▸ **WHAT YOU HAVE TO DO**: Word for word, restate the lines from the start of the data down to the line with "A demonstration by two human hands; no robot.", both included.

▸ **INFORMATION SHOWN**:
[Start of section]

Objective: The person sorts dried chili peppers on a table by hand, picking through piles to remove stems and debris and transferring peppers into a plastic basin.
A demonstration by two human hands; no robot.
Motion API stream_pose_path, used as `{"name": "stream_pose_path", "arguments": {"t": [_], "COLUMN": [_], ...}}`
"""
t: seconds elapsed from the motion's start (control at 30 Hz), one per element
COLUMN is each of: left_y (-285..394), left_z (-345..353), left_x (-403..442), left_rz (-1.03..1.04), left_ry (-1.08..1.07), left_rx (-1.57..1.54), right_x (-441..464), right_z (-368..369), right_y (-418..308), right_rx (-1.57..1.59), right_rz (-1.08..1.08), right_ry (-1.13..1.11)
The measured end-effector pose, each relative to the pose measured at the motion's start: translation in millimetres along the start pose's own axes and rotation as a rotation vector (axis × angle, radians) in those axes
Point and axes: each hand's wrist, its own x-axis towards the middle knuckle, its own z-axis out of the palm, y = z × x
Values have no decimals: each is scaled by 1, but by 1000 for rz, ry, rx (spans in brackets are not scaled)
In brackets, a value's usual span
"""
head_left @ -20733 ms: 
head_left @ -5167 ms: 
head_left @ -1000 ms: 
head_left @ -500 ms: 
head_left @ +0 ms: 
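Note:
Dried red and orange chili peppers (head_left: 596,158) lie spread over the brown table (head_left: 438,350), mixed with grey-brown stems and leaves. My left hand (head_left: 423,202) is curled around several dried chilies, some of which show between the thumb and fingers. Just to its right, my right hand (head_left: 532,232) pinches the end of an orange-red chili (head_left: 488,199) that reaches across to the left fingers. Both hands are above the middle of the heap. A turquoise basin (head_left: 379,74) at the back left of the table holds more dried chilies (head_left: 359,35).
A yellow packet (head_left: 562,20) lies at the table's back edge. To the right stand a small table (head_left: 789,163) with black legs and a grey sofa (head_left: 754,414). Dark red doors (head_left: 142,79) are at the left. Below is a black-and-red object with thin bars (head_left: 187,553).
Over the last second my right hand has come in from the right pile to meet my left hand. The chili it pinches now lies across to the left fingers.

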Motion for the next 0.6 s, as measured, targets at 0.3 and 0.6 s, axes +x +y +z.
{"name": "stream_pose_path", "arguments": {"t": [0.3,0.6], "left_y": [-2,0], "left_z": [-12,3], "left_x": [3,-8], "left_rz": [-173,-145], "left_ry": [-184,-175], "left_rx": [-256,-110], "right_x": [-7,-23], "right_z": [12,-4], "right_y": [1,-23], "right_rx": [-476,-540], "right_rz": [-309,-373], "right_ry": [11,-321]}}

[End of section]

▸ **RESULT FOR THIS EXERCISE**:
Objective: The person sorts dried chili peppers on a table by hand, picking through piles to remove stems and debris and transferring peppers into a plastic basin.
A demonstration by two human hands; no robot.

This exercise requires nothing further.